Alckmin foi chamado pela esquerda petista (isso existe, a esquerda da esquerda) de “ladrão de merenda”, “ditador”, “assassino” e, contra ele, fizeram um abaixo-assinado que reuniu mais de mil assinaturas de militantes do partido. Além disso, chegaram a propor uma “CPI” contra o ex-governador… (?!)
Mas o que mais se ouviu falar sobre a oposição dessa ala petista à chapa Lula-Alckmin foi em relação a um suposto-provável-quase-certo golpe a la Temer que o ex-governador daria em Lula para tomar o seu lugar na Presidência.
Lula saiu dessa como um apoiador de ladrões de merenda e ingênuo como um recém-nascido. Mas como ele é tudo que a esquerda tem para salvar a todos nós de um segundo desgoverno Bolsonaro, a aliança com Alckmin saiu e todo mundo acabou batendo palmas.
Mas e Alckmin, vai dar golpe? Existe esse risco? Como ninguém tem uma bola de cristal que funcione de fato para prever o futuro, o que se pode fazer é analisar como e por que Alckmin faria isso.
Temer pegou carona na popularidade de Dilma. Era preciso um amplo acordo para interromper a Lava Jato, que é o que Eduardo Cunha e o resto do Centrão queriam de Dilma e ela recusou. Assim, era preciso alguém para fazer isso no lugar dela. Inventariam um motivo para derrubá-la e o seu sucessor, correligionário de Cunha e do Centrão, Michel Temer, o vice, faria o serviço.
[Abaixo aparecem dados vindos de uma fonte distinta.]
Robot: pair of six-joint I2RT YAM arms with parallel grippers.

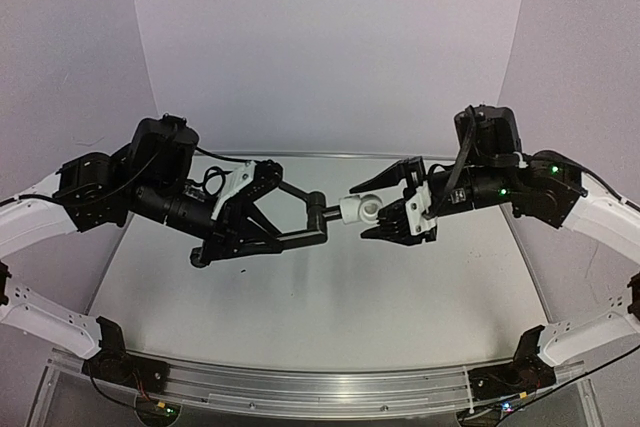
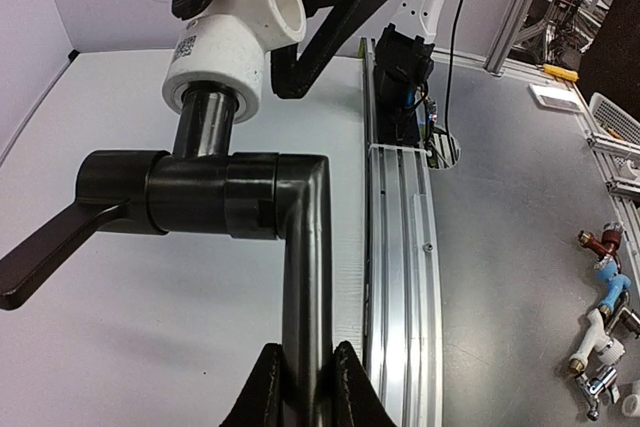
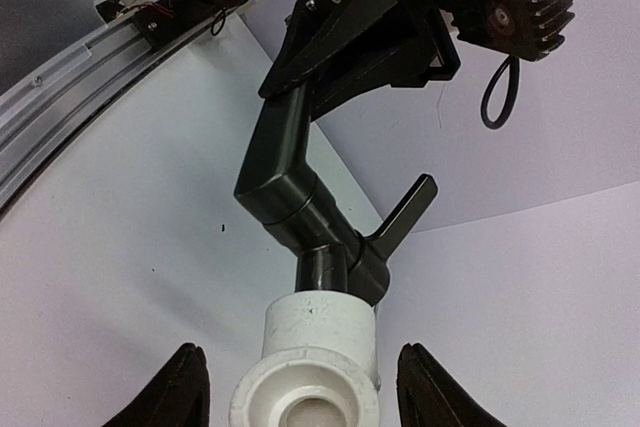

Não fez. Não havia o que fazer. Dilma não teria conseguido parar a Lava Jato nem que quisesse… Mas Temer, que não é bobo, fez Cunha acreditar que conseguiria. E, então, presidente da Câmara acabou na cadeia.
Ou seja, Temer foi o único que se deu bem. E a Presidência caiu no colo dele.
Alckmin precisaria de um complô desse calibre, que não acontece duas vezes no mesmo século. Além disso, o que ele quer é renovar sua carreira política. E por cima, com Luiz Inácio Lula da Silva, o político mais popular do Brasil.
Alckmin afundou em 2018. Os tucanos, que sempre chegavam ao segundo turno contra Lula com pelo menos uns 30% dos votos válidos, caiu fora no primeiro turno com a votação vexatória de 4,76%. E a culpa não foi dele…
O eleitorado do PSDB sempre foi de extrema-direita. Os tucanos apelaram a esse eleitorado para tentarem vencer o PT neste século, sem nunca conseguirem.
O fato é que o eleitorado brasileiro médio de direita não é moderado; a grande maioria é extremista de direita. E em havendo um extremista de direita autêntico, um “mito” fascista como Bolsonaro, sumiu o espaço do PSDB na extrema-direita e o partido foi literalmente miniaturizado.
Alckmin pode ser o sucessor de Lula. Até por isso tem lutado para eleger Haddad governador. Com isso, em 2026 o ex-tucano poderá muito bem ser apoiado por Lula e pelo PT, já que o ex-presidente terá mais de 80 anos e Haddad estará feliz da vida governando o maior Estado da Federação.
Como Lula disse, vencer a eleição para presidente e para governador de São Paulo dará ao PT dois países para governar.
Alckmin será fiel e amigo de Lula e, se tudo der certo, poderá se tornar o herdeiro de um dos maiores patrimônios políticos que já existiram neste país, se não o maior de todos. Por isso o “Picolé de Chuchu” não dará golpe em Lula. Não faria sentido.